Middle Eastern Rains are Good, but Not Enough

The stormy (Middle Eastern style) winter weather that hit Israel and the region seem to have made a massive difference in a region so stricken with drought.

It's difficult for most Canadians to imagine the concept of a drought and a need to adopt drastic water-saving measures, but as this article from Jordan illustrates well, living in that part of the world, rain truly is a blessing.

It also has its costs, as both the article from Jordan and this story about two Israeli construction workers killed in a mudslide caused by the rains illustrates.

Israeli media seems to disagree on exactly how beneficial the rainfall was. YNet cites a 4 centimeter increase in the levels of the Kineret (Sea of Galilee) as of November 3, whereas Ha'Aretz puts the water level at about an 8.5 centimeter increase.

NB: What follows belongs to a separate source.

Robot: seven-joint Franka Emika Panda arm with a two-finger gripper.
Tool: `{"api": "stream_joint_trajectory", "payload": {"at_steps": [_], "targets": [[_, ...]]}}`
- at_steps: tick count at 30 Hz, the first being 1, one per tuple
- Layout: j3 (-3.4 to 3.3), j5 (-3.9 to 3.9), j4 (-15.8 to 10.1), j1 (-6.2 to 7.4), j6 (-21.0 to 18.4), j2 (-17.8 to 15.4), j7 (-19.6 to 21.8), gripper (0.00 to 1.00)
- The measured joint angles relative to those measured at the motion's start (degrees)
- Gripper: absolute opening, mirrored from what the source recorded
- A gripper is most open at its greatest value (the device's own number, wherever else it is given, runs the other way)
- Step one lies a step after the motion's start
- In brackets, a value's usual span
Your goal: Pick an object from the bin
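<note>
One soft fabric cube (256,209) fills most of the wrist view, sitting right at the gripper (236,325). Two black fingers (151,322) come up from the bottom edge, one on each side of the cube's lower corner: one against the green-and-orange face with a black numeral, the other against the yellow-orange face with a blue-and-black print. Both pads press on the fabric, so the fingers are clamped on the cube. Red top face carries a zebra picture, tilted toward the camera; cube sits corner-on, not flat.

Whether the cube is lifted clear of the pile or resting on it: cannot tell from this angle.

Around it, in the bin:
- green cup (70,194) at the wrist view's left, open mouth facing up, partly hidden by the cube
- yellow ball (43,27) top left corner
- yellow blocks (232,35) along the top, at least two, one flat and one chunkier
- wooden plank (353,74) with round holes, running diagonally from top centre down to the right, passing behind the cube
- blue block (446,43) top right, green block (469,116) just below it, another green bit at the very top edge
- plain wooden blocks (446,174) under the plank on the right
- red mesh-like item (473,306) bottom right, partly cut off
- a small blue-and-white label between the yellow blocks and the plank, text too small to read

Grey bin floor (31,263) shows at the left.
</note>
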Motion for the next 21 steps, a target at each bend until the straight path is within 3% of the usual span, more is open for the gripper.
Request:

The Israeli Water authority (in Hebrew, but should be clear enough for anyone to understand) shows on it's tracking of the Kineret's levels, that the Kinnert rose 3 centimeters on the 3rd of November and prior to that had risen 4 centimeters over the course of the weekend. This would make YNet more accurate considering the time of publication and would make Ha'Aretz closer to accurate (though still a bit off) at the time of this writing.

What's particularly fascinating, for those interested in water issues, is the quote in the YNet article that reads: "Most of the rivers in northern Israel did not see substantial water flow. The first storms of the season prepare the soil, but the prolong aridity has not allowed the rain to seep through to groundwater yet" and "this kind of rainfall is very important. The soil is ready for the next rain and future watercourse and floods will surly seep into groundwater."

In other words, it appears that the environmental consequences of drought were so severe that the soil was not even able to absorb the water. It appears that even though the rain was beneficial and "important" much of it that may otherwise have recharged groundwater sources was instead needed to prepare the soil for the rains that Ha'Aretz's weather forecast seems to indicate, may not happen for a while.